Think about locking pliers. Those things get their absolutely insane grip by using the very same geometry your zip line sets up, only inside the pliers mechanism the forces are compressions rather than tensions. And you know how, with vice-grip pliers, you have to fiddle with the adjustment screw for a while before you can get them to provide that last little bit of irresistible death-grip without needing to hurt your hand squeezing? What you're doing with the adjustment screw is getting the two compression bars to be exactly in line right where the jaws need to exert ultimate force. The further from exactly in line compression bars are, the less end-to-end force you get from any given amount of handle squeeze.

Same with the zip line. If you actually do the truck experiment, you will find that the truck is easy to move until the zip line starts to get significantly far from straight. A 300 foot zip line with 6 feet of deflection is still close enough to straight to cause massive leverage effects.

So I think what's happening here is that you're not really taking into account the sheer scale of the forces you're playing with. Hanging 240 pounds off the centre of a 300 foot zip line will cause an enormous tension force inside the line, and the line will sag and the anchor points will give until the line deflects enough to get far enough from straight to reduce that force to tolerable proportions. And not all of that force will translate to cable stretch, either. We could easily be talking about enough force to crush tree bark, or haul the trunk sideways.

Ziplines done right have enough sag built into the design to reduce the line tension below the failure points of any of the components. If you're seeing component failure (permanent geometry change) after every few runs, your zipline's geometry is wrong.

Don't fight geometry. Geometry will win.
posted by flabdablet at 10:15 PM on June 2, 2012 [1 favorite]

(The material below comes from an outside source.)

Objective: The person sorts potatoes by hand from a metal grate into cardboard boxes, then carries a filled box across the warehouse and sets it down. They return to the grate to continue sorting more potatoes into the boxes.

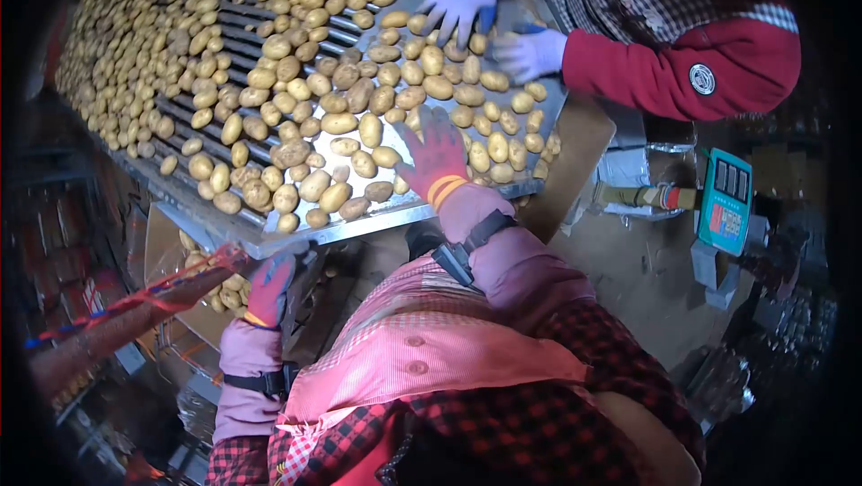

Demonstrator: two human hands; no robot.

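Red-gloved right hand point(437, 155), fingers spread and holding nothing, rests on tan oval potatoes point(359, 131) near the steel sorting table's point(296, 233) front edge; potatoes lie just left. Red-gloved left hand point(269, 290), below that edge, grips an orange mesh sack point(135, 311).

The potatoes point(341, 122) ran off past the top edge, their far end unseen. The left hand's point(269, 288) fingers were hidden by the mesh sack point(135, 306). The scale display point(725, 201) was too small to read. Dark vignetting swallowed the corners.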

On one end of the line I would install a large pulley with a 300+ kg weight one the other end. This can act as a self-tensioner

Something similar to this used on railway overhead lines
posted by jannw at 3:26 AM on June 3, 2012 [1 favorite]


I agree that turnbuckles are the optimal solution. I just read to expect a 2% sag in the cable which translates to 2 feet per hundred yards. Your line needs to be higher. Alternately you could always try this.
posted by Xurando at 6:00 AM on June 3, 2012


If you look closely at that railway line tensioner, you will notice that the cable being tensioned is would around a capstan with a much smaller diameter than the pulley the weight is hanging from. You will also notice that there's quite a lot of concrete in that weight. Now reflect that the purpose of that arrangement is to counteract the sag of a stretch of cable under its own weight only (as well as to compensate for thermal expansion and contraction). If your aim is to stop a 240 pound load from hitting bottom in the middle of a zipline run, you would need rather more weight than that or more mechanical advantage in the pulley and capstan.

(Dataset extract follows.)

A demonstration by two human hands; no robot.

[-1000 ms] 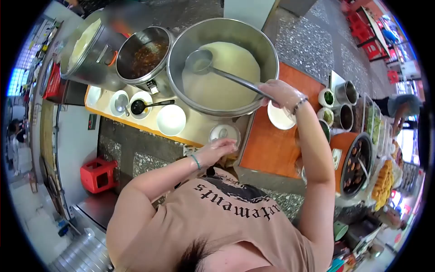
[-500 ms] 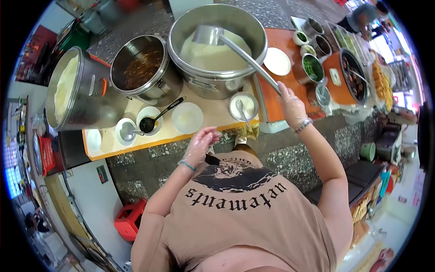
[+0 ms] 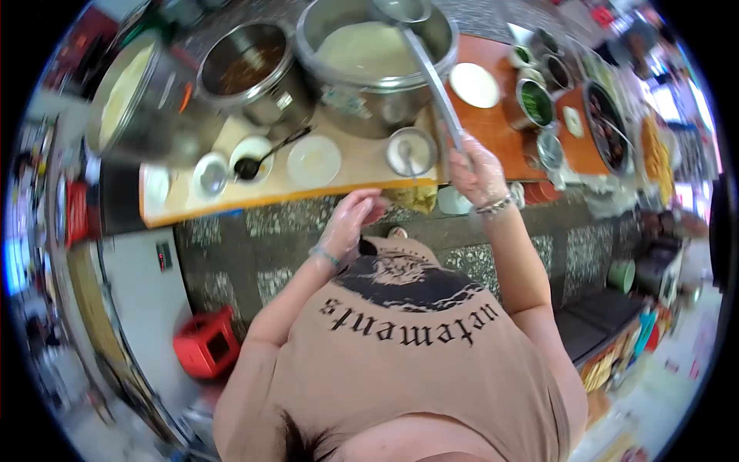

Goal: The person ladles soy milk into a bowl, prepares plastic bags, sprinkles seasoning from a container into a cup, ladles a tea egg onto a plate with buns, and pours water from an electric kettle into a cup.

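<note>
My right hand (image 3: 479, 171), in a clear plastic glove, grips the handle of a long metal ladle (image 3: 431, 73). The ladle's bowl is at the far rim of a large steel pot (image 3: 369, 83), above a pale, creamy liquid (image 3: 369, 50). My left hand (image 3: 352, 222), also gloved, hovers in front of the table edge, fingers loosely bent and nothing in them. Nearest to it on the table are a white plate (image 3: 314, 161) and a small metal bowl (image 3: 399, 158) of white contents with a spoon (image 3: 408, 158).
Left of the pot stand a pot of brown food (image 3: 250, 85) and a tall steel container (image 3: 165, 115). A black ladle (image 3: 285, 145) rests in a bowl. On the right are a white plate (image 3: 473, 85), chopped greens (image 3: 535, 102) and a dark-filled pot (image 3: 604, 127). A red stool (image 3: 206, 343) stands below.
My right hand has come down and slightly left. The ladle's bowl has risen from the liquid to the pot's far rim. My left hand has moved slightly; the whole view has shifted.
</note>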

That said, the hanging weight has the excellent advantage of applying a constant force regardless of position, precisely defining the tension in the cable regardless of cable stretch or mounting shift or zipline traveller load. If you load up the hanging weight enough to tension the cable to one fifth of its rated breaking strength, and your zipline crash test dummy doesn't bottom out half way, then you've got yourself a safe, self-tensioning zipline.